**What you will do:**
The material below must be output exactly, line for line.

---------------

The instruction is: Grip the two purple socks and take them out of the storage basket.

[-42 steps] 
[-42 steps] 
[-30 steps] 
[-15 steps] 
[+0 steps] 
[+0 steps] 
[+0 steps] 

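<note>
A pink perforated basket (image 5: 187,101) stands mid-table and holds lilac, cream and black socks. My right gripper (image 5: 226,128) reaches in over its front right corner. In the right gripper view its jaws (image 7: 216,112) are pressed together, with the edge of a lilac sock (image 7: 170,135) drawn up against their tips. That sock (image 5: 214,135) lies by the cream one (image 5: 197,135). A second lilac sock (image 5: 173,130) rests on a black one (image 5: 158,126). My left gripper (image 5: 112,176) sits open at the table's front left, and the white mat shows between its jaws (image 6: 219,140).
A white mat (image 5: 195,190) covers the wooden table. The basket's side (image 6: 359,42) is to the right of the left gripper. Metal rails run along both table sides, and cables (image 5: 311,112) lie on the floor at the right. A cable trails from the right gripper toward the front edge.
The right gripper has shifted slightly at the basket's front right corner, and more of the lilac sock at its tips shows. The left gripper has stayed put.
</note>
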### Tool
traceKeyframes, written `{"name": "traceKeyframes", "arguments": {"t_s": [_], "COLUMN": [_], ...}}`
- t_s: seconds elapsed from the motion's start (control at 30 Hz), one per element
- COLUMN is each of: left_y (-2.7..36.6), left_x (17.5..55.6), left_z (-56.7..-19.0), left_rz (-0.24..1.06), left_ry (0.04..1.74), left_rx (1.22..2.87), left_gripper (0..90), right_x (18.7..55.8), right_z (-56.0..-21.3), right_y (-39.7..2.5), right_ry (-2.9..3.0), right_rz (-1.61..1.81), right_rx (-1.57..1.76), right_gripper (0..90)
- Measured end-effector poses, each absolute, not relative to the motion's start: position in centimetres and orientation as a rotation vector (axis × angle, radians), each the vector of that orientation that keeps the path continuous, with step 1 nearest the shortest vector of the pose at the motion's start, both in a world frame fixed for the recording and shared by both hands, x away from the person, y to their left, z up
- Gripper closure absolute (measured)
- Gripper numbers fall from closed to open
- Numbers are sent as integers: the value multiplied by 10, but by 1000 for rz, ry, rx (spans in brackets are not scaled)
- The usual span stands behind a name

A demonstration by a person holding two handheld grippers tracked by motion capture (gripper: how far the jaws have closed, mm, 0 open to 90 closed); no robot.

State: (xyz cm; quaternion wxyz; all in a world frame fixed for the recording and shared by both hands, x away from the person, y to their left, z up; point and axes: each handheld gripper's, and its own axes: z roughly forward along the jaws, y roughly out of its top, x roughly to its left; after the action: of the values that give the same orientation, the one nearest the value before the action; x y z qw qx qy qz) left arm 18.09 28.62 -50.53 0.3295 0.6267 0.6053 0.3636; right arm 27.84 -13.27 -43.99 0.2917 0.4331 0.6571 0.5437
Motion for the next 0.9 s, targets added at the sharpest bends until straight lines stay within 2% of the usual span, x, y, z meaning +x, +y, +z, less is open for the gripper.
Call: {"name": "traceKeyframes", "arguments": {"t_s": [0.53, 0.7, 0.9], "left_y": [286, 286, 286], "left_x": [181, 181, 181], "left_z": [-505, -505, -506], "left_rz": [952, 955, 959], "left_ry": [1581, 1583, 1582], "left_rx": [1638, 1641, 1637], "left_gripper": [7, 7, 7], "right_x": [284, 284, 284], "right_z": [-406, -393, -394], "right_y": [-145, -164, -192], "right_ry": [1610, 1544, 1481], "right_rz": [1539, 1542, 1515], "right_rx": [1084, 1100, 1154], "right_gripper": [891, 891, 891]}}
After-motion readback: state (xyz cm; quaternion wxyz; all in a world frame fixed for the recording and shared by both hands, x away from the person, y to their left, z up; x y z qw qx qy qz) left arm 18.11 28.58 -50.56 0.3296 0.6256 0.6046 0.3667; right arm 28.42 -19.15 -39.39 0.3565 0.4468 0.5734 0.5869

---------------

**Exercise output:**
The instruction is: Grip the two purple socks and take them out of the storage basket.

[-42 steps] 
[-42 steps] 
[-30 steps] 
[-15 steps] 
[+0 steps] 
[+0 steps] 
[+0 steps] 

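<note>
A pink perforated basket (image 5: 187,101) stands mid-table and holds lilac, cream and black socks. My right gripper (image 5: 226,128) reaches in over its front right corner. In the right gripper view its jaws (image 7: 216,112) are pressed together, with the edge of a lilac sock (image 7: 170,135) drawn up against their tips. That sock (image 5: 214,135) lies by the cream one (image 5: 197,135). A second lilac sock (image 5: 173,130) rests on a black one (image 5: 158,126). My left gripper (image 5: 112,176) sits open at the table's front left, and the white mat shows between its jaws (image 6: 219,140).
A white mat (image 5: 195,190) covers the wooden table. The basket's side (image 6: 359,42) is to the right of the left gripper. Metal rails run along both table sides, and cables (image 5: 311,112) lie on the floor at the right. A cable trails from the right gripper toward the front edge.
The right gripper has shifted slightly at the basket's front right corner, and more of the lilac sock at its tips shows. The left gripper has stayed put.
</note>
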### Tool
traceKeyframes, written `{"name": "traceKeyframes", "arguments": {"t_s": [_], "COLUMN": [_], ...}}`
- t_s: seconds elapsed from the motion's start (control at 30 Hz), one per element
- COLUMN is each of: left_y (-2.7..36.6), left_x (17.5..55.6), left_z (-56.7..-19.0), left_rz (-0.24..1.06), left_ry (0.04..1.74), left_rx (1.22..2.87), left_gripper (0..90), right_x (18.7..55.8), right_z (-56.0..-21.3), right_y (-39.7..2.5), right_ry (-2.9..3.0), right_rz (-1.61..1.81), right_rx (-1.57..1.76), right_gripper (0..90)
- Measured end-effector poses, each absolute, not relative to the motion's start: position in centimetres and orientation as a rotation vector (axis × angle, radians), each the vector of that orientation that keeps the path continuous, with step 1 nearest the shortest vector of the pose at the motion's start, both in a world frame fixed for the recording and shared by both hands, x away from the person, y to their left, z up
- Gripper closure absolute (measured)
- Gripper numbers fall from closed to open
- Numbers are sent as integers: the value multiplied by 10, but by 1000 for rz, ry, rx (spans in brackets are not scaled)
- The usual span stands behind a name

A demonstration by a person holding two handheld grippers tracked by motion capture (gripper: how far the jaws have closed, mm, 0 open to 90 closed); no robot.

State: (xyz cm; quaternion wxyz; all in a world frame fixed for the recording and shared by both hands, x away from the person, y to their left, z up; point and axes: each handheld gripper's, and its own axes: z roughly forward along the jaws, y roughly out of its top, x roughly to its left; after the action: of the values that give the same orientation, the one nearest the value before the action; x y z qw qx qy qz) left arm 18.09 28.62 -50.53 0.3295 0.6267 0.6053 0.3636; right arm 27.84 -13.27 -43.99 0.2917 0.4331 0.6571 0.5437
Motion for the next 0.9 s, targets added at the sharpest bends until straight lines stay within 2% of the usual span, x, y, z meaning +x, +y, +z, less is open for the gripper.
Call: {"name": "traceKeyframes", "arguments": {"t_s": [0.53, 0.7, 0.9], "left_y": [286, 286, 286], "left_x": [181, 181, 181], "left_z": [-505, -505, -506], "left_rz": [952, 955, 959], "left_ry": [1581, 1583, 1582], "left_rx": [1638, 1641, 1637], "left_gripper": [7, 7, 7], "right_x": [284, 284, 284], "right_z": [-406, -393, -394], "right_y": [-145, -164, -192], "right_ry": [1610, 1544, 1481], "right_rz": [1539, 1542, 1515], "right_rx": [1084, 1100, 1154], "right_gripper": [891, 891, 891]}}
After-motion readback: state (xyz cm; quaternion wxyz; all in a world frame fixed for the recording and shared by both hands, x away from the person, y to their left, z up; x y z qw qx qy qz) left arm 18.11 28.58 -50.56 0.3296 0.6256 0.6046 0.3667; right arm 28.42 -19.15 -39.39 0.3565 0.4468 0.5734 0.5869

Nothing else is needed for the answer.